──────── STORED DATA

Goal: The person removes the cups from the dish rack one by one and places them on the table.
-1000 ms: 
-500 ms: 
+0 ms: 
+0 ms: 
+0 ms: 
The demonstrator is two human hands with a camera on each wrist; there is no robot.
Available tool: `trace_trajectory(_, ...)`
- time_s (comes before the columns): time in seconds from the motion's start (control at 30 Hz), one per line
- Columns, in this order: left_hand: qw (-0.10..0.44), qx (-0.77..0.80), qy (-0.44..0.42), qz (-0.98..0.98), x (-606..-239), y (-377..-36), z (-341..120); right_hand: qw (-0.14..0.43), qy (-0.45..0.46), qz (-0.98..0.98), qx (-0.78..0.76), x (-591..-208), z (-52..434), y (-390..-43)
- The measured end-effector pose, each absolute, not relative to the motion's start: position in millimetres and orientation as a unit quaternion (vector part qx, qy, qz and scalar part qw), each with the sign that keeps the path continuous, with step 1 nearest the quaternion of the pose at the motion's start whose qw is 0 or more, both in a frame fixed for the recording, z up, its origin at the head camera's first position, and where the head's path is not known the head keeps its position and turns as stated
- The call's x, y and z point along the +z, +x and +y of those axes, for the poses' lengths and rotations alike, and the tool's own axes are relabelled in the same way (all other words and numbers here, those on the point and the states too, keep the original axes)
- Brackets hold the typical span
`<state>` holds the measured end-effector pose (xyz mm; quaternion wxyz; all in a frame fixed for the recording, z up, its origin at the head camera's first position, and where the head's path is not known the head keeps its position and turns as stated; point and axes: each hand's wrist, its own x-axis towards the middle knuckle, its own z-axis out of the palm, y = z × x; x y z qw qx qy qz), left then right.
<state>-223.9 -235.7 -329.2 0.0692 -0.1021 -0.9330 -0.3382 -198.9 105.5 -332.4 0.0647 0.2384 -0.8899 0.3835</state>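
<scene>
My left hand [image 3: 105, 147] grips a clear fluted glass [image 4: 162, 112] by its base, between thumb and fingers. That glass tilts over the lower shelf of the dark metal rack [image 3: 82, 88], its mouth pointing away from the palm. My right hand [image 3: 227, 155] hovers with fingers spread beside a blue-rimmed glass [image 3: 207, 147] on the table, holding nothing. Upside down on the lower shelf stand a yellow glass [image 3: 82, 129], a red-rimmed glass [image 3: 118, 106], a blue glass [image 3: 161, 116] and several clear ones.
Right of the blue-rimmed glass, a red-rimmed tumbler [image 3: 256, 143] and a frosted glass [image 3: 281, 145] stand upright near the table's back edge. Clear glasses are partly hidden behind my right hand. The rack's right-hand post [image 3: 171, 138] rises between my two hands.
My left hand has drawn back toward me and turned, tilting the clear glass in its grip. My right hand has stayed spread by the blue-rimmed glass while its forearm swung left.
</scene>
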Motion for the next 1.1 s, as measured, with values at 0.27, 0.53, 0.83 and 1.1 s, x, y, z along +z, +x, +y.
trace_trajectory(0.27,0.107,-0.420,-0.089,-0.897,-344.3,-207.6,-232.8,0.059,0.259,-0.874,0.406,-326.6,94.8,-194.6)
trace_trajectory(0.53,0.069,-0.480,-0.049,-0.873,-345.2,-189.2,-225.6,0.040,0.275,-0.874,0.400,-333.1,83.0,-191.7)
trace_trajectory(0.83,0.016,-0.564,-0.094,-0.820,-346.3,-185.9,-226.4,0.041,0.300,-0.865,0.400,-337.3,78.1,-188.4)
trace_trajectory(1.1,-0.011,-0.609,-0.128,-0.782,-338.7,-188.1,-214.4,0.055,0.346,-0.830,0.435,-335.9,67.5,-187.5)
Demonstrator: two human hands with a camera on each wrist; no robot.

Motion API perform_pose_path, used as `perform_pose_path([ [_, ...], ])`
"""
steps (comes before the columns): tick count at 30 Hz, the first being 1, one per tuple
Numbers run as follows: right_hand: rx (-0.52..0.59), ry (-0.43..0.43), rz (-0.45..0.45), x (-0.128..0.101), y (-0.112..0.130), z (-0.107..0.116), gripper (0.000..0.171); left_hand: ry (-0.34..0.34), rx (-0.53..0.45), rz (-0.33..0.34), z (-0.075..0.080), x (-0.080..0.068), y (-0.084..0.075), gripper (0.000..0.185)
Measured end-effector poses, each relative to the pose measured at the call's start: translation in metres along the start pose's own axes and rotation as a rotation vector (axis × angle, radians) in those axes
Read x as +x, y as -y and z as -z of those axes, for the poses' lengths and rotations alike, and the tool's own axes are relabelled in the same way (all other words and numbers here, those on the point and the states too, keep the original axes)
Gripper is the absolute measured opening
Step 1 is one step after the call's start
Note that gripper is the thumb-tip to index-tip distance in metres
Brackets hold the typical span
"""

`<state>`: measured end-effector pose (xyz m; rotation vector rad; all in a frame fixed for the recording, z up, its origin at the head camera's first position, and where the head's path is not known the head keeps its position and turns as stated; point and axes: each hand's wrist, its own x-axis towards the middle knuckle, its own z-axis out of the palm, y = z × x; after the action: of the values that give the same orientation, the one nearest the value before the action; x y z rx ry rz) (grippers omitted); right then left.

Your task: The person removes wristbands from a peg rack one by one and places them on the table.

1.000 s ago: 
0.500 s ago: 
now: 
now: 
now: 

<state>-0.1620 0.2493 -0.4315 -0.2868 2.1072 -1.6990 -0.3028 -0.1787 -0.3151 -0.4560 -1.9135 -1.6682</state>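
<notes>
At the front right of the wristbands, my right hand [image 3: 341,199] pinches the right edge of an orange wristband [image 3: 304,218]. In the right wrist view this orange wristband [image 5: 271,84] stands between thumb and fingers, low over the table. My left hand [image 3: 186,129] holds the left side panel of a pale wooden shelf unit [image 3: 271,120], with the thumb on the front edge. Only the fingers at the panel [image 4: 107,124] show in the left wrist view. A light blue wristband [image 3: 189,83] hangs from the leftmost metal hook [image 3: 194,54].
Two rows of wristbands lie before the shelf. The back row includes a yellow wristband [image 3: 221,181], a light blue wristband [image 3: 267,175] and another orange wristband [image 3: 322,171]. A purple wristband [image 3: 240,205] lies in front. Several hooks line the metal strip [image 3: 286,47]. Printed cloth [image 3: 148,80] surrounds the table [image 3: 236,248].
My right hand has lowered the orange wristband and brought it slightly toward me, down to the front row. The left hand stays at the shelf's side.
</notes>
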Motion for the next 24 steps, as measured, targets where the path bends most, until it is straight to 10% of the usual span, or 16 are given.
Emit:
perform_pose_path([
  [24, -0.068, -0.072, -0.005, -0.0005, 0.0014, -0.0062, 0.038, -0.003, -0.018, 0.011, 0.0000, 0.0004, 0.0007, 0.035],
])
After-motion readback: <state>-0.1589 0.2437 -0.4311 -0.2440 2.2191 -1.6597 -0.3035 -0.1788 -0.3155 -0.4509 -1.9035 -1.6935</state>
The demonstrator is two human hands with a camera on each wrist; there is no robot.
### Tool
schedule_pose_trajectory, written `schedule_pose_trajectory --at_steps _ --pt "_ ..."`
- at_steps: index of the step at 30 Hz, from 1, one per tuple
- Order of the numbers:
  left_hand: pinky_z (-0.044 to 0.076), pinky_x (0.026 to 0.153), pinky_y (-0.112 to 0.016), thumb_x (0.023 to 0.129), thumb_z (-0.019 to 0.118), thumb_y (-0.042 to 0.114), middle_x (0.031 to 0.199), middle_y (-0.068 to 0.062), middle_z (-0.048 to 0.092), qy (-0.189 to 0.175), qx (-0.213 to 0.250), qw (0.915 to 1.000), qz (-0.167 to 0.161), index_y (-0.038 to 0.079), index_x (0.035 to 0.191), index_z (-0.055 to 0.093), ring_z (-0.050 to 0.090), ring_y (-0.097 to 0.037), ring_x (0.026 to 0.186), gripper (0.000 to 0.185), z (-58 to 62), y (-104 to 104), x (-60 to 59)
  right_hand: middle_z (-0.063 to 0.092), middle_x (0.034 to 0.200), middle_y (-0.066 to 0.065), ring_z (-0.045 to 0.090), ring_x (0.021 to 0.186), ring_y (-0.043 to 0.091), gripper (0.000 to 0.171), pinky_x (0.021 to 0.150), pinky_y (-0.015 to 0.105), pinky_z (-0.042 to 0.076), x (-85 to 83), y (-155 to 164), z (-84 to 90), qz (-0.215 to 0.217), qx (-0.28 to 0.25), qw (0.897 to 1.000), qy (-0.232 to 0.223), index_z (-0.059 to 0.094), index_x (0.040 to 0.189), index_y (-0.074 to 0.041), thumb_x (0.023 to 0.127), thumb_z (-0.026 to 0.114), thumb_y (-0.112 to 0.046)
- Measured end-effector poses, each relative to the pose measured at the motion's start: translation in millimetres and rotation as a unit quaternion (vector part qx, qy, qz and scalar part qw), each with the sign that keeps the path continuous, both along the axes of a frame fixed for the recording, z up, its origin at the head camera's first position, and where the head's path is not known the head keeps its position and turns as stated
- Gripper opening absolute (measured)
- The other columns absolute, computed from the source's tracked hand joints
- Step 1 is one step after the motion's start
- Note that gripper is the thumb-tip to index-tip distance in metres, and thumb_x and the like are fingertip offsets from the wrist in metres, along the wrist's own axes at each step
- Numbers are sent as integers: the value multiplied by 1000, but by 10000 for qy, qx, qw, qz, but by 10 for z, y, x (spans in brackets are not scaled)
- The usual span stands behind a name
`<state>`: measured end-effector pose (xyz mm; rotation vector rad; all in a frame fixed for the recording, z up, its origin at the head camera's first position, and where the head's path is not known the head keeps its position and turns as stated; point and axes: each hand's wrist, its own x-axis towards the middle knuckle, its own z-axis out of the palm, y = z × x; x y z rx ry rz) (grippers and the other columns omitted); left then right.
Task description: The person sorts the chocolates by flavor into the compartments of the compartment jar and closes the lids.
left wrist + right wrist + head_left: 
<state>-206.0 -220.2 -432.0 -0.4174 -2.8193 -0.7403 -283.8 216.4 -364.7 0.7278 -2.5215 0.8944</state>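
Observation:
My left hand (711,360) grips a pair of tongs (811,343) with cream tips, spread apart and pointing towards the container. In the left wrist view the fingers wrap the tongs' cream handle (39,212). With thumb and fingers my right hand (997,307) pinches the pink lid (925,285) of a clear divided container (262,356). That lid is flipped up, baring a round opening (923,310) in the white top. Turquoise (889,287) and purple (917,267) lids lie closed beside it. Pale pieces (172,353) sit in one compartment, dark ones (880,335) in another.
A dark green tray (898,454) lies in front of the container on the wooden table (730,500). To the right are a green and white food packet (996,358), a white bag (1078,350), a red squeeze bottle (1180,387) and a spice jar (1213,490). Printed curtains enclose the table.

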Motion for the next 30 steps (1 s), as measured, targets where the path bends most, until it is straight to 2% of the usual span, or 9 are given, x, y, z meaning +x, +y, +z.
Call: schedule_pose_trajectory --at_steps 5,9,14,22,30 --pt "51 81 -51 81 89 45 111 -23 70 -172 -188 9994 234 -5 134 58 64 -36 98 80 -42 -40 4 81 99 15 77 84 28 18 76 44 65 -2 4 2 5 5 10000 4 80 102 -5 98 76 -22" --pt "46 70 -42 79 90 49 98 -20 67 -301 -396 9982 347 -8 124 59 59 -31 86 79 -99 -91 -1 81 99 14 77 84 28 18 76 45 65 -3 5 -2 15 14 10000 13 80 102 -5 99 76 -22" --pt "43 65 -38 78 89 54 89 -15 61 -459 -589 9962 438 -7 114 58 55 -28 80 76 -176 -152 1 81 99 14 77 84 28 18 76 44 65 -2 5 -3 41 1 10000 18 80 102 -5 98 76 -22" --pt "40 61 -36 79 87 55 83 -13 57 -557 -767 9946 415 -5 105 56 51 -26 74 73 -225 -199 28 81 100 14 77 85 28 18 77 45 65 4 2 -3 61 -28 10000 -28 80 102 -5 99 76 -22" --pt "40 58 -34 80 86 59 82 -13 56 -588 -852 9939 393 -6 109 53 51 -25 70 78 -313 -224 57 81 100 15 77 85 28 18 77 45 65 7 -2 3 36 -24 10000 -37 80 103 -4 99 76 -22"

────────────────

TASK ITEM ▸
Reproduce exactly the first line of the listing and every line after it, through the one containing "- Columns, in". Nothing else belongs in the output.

TASK RESULT ▸
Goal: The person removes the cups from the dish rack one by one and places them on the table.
-1000 ms: 
-500 ms: 
+0 ms: 
+0 ms: 
+0 ms: 
The demonstrator is two human hands with a camera on each wrist; there is no robot.
Available tool: `trace_trajectory(_, ...)`
- time_s (comes before the columns): time in seconds from the motion's start (control at 30 Hz), one per line
- Columns, in this order: left_hand: qw (-0.10..0.44), qx (-0.77..0.80), qy (-0.44..0.42), qz (-0.98..0.98), x (-606..-239), y (-377..-36), z (-341..120); right_hand: qw (-0.14..0.43), qy (-0.45..0.46), qz (-0.98..0.98), qx (-0.78..0.76), x (-591..-208), z (-52..434), y (-390..-43)

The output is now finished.